*DATA BELOW*:

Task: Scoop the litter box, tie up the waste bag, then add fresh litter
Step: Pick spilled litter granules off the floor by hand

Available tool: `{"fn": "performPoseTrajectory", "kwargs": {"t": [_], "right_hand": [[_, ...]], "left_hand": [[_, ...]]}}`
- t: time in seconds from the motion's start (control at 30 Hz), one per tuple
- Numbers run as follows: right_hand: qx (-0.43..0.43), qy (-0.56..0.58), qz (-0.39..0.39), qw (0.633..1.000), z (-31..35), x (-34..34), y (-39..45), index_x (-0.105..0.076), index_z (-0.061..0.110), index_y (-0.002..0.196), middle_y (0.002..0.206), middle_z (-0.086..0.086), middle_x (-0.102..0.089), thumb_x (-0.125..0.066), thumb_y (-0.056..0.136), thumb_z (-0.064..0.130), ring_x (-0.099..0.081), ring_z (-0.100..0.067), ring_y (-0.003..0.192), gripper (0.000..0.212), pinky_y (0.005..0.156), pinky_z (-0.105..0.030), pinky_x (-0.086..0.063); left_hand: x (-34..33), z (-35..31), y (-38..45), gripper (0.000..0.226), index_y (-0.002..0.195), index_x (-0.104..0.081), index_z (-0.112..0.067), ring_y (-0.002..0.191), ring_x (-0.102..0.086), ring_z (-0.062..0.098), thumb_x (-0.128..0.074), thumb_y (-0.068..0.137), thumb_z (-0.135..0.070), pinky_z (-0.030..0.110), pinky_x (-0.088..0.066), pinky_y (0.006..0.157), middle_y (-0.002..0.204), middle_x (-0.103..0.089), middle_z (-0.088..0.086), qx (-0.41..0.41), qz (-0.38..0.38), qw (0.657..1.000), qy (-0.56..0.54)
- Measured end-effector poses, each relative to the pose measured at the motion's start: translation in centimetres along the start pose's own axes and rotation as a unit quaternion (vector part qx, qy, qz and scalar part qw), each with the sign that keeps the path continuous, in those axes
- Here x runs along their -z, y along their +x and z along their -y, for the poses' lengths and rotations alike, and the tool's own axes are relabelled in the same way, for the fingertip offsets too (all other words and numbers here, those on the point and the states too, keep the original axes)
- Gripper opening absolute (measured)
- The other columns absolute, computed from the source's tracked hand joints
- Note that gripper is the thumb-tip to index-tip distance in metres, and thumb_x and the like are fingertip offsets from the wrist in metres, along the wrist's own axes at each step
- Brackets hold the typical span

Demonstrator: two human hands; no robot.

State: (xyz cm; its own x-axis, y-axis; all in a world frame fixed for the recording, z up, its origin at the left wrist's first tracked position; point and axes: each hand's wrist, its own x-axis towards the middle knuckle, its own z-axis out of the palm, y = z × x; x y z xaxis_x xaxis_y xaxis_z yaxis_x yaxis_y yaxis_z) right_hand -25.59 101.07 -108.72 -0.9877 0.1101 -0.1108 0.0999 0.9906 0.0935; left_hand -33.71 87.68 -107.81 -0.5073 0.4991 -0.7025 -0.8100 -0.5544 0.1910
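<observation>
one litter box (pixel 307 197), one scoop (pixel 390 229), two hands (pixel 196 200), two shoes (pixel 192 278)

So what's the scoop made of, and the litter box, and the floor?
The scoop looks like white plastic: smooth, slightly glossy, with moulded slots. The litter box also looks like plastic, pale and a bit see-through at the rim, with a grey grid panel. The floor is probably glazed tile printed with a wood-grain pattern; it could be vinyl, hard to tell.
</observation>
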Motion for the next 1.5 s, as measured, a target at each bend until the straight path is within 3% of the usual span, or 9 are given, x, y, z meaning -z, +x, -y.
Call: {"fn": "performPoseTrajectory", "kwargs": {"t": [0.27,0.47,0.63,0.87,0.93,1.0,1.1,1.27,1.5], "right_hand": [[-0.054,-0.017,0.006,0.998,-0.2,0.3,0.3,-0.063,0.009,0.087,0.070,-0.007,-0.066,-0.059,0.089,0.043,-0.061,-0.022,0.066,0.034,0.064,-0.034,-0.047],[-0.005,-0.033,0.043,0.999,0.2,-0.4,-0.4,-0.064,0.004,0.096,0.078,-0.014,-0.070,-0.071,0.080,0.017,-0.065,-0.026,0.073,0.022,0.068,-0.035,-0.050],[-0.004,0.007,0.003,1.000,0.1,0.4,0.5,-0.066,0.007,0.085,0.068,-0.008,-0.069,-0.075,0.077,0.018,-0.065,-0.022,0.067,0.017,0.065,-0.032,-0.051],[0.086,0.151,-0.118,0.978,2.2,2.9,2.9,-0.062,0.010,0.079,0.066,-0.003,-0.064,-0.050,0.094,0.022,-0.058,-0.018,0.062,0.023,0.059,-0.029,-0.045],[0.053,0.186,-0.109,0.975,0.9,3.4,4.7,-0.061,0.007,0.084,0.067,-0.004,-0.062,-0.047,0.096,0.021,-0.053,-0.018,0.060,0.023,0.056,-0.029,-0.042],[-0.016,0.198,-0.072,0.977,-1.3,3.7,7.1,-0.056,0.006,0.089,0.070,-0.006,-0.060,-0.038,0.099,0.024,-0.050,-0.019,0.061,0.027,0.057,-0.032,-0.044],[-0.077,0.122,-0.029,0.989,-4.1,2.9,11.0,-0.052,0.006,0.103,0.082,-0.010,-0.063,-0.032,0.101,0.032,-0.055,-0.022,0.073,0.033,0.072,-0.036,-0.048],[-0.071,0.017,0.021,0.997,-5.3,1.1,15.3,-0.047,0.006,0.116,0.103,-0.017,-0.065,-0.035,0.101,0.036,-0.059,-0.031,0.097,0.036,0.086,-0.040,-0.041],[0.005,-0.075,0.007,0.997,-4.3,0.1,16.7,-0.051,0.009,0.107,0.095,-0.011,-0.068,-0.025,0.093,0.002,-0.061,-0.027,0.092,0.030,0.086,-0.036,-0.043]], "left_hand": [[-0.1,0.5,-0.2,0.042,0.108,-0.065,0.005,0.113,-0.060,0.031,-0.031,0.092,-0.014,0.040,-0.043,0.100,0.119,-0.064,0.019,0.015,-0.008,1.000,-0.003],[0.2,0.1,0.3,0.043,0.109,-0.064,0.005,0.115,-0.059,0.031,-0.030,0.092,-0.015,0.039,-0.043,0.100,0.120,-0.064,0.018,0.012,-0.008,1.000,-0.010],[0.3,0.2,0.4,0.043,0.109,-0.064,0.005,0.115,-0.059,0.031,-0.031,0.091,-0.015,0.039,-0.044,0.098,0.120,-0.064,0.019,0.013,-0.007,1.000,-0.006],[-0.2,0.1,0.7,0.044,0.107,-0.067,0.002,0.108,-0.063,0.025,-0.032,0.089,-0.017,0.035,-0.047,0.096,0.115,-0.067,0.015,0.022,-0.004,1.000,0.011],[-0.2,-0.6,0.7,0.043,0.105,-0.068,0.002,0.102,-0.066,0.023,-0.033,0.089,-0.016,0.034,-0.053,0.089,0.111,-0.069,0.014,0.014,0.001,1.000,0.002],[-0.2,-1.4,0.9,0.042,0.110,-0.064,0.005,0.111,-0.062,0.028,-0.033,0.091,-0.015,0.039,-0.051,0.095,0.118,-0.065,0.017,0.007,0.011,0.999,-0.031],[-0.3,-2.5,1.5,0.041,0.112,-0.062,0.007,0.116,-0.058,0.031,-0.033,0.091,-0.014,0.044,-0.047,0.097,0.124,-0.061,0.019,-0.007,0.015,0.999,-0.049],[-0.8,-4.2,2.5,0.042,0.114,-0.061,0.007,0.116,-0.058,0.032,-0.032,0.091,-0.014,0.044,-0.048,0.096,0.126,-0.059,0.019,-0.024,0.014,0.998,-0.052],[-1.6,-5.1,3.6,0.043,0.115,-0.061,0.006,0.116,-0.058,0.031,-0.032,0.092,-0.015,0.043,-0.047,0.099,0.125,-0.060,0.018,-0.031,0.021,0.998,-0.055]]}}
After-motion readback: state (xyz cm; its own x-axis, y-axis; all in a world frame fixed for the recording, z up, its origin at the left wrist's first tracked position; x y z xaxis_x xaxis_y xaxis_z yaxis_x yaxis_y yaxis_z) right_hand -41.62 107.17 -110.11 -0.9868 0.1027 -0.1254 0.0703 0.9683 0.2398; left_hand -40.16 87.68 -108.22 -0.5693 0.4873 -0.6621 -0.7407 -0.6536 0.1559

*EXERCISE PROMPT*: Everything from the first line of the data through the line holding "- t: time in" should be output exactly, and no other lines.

*TASK RESPONSE*:
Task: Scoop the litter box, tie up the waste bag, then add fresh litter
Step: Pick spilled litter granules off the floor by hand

Available tool: `{"fn": "performPoseTrajectory", "kwargs": {"t": [_], "right_hand": [[_, ...]], "left_hand": [[_, ...]]}}`
- t: time in seconds from the motion's start (control at 30 Hz), one per tuple

This response contains the complete answer.